Erbil, Beyoğlu Nişanı'nı aldı ama onunla ilgili bir sürpriz daha var. Beyoğlu Belediyesi sanatçı için özel bir müzenin çalışmalarına başladı. Erbil'le müzeyi konuştuk.
- Beyoğlu Belediyesi'nin üstün hizmet nişanı benden birkaç yıl önce de Ara Güler'e verilmişti. Zannediyorum ki benden sonra da Beyoğlu'na, Türk sanatına hizmet eden birçok değerli sanatçılara bu ödül verilecektir. Beyoğlu gerek benim öğrencilik yıllarımda gerek sanat yaşamımda her daim sanatın kalbinin attığı bir yer olmuştur. Bunun anlamı tüm Türkiye'de sanatın kalbinin attığı yer demektir. Hatta bu olay başka bir şeye de vesile oldu. Benim hayalimde eserlerimin sergilendiği, geleceğe ulaştığı bir müze vardır ve İstanbul'da bir müze için adım attık.
15 YILDIR ESERLERİMİ SAKLIYORUM
- Devrim Bey İstanbul'da müze mi açılıyor sizi için?
-Tabii. Başkan Demircan geçen hafta vakıflardan bir yer buldu. Bina yıkılıp yeniden inşa edilecek, başkan bunun aracılığını yaptı ve mesafe kat etmeye başladık. Türkiye'nin önde gelen isimleriyle çağdaş ve çok amaçlı özel bir müze yapacağız umarım.
- Bildiğim kadarıyla Balıkesir'de adınıza açılmış bir müze var?
- Doğru ama orada bencil davranmadım. Birçok arkadaşımın, yakınlarımın, öğrencilerimin de eserlerine de yer verdim. Ama şimdi müzenin İstanbul'da olması da büyük anlam taşıyor. Mesela ben 10-15 yıldır kendimce en önemli eserlerimi saklıyorum. İşte şimdi Beyoğlu Belediyesi bana bir nişan verince "O halde bir müze ile bunu evlilikle taçlandıralım" dedim.

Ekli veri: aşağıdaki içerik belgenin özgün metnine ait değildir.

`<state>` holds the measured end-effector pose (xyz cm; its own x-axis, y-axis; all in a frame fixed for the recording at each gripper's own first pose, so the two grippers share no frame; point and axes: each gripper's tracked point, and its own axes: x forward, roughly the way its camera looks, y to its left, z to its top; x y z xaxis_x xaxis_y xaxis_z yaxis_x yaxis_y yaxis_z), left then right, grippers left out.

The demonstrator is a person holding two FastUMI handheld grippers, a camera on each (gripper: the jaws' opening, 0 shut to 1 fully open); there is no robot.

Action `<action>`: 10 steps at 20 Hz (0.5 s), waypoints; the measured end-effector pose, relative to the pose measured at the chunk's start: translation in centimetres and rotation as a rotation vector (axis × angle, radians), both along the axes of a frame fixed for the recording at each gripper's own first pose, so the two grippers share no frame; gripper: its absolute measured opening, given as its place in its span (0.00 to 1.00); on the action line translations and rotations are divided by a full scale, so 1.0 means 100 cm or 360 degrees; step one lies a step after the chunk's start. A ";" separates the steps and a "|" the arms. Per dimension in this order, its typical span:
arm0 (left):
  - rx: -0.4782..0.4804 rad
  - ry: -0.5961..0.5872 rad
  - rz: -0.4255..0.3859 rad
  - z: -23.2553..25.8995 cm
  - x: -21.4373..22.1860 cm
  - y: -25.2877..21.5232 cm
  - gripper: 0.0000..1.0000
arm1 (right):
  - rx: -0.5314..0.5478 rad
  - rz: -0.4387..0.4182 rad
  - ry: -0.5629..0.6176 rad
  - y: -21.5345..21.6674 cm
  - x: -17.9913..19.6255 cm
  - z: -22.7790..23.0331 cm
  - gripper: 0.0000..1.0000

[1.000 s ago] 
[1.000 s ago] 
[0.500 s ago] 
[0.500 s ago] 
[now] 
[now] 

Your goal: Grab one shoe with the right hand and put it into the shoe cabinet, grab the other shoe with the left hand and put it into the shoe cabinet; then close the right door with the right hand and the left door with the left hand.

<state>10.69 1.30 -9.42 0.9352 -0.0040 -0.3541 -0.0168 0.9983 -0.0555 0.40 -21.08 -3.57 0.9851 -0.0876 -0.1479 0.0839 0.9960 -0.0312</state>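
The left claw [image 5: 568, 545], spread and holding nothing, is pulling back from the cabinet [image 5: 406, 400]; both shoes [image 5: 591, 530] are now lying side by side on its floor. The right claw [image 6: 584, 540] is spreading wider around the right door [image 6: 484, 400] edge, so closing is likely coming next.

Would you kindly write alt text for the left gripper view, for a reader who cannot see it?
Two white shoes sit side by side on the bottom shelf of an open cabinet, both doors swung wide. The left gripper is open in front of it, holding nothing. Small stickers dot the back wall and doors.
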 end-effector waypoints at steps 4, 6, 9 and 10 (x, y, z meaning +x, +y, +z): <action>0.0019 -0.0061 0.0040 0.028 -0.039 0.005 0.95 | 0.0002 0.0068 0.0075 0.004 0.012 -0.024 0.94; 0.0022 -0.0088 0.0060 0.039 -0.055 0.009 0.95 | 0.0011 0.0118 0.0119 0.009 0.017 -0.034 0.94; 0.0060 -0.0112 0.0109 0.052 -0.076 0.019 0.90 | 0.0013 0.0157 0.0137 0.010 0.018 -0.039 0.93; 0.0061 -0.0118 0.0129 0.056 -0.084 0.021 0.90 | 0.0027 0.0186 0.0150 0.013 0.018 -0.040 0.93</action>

Başkan dahil herkesin hoşuna gitti bu fikir.
- Daha çok İstanbul resimleriyle tanınmış bir sanatçısınız. Kabataş'ta duvarlarda resimlerinizi görünce ne hissettiniz?
- Benimkiler birer İstanbul peyzajı değil, bir bakış açısı. Ondan önce de titreşimler, ritmik devinimler gibi birçok temada Anadolu şiirsel soyutlamaları ve çeşitlemeleri diye benim hem Türkiye'de hem de yurtdışında tanınmama sebep olmuş eserlerim de var. Ama nedense İstanbul'un çok sevilmesinden midir bilemiyorum benim o resimlerim çok sevildi. Resimlerimi görünce de, ne diyebilirim ki, mutlu oldum, sevindim. Sadece orada değil kalemlerin üzerine, UNICEF'in kupalarına dahi basıyorlar çizimlerimi, hoş bir duygu tabii...
Usta ressam Devrim Erbil'in İstanbul üzerine yaptığı eserler her zaman ilgi görüyor. Erbil'in imzasını taşıyan İstanbul Kırmızısı-Kuşlar ve İstanbul'a Dokunmak eserleri de ilgi gören yapıtlarından.
SANAT EĞİTİMİ YAYGINLAŞMALI
- Sanatta eski ile yeni arasındaki ilişkiden sıkça bahsediyorsunuz. Bugün sanat dünyamızda geleneksel ve çağdaş nasıl konumlanıyor sizce?
- Eskiye sahip çıkmak çok güzel. Fakat bu tek başına yeterli değil, çağdaş olmak da gerekir. Sadece çağdaş eserler üretmek değil mesele, çağdaş düşünebilmek. Sanat eğitiminin yaygınlaşmasıyla bu mümkün. Düşüncede özgürlük sanatta özgürlüğü kendiliğinden getirir. Bu özgürlük, eğitim programlarının, yaşamın içine girmediği müddetçe biz gösterişte kalan binalar, sergiler, bienaller yapmaya devam ederiz oysa bunu içselleştirmek gerekir. Bu da kültürle olur. Anadolu aydınlanmasının bunda büyük rolü olacak.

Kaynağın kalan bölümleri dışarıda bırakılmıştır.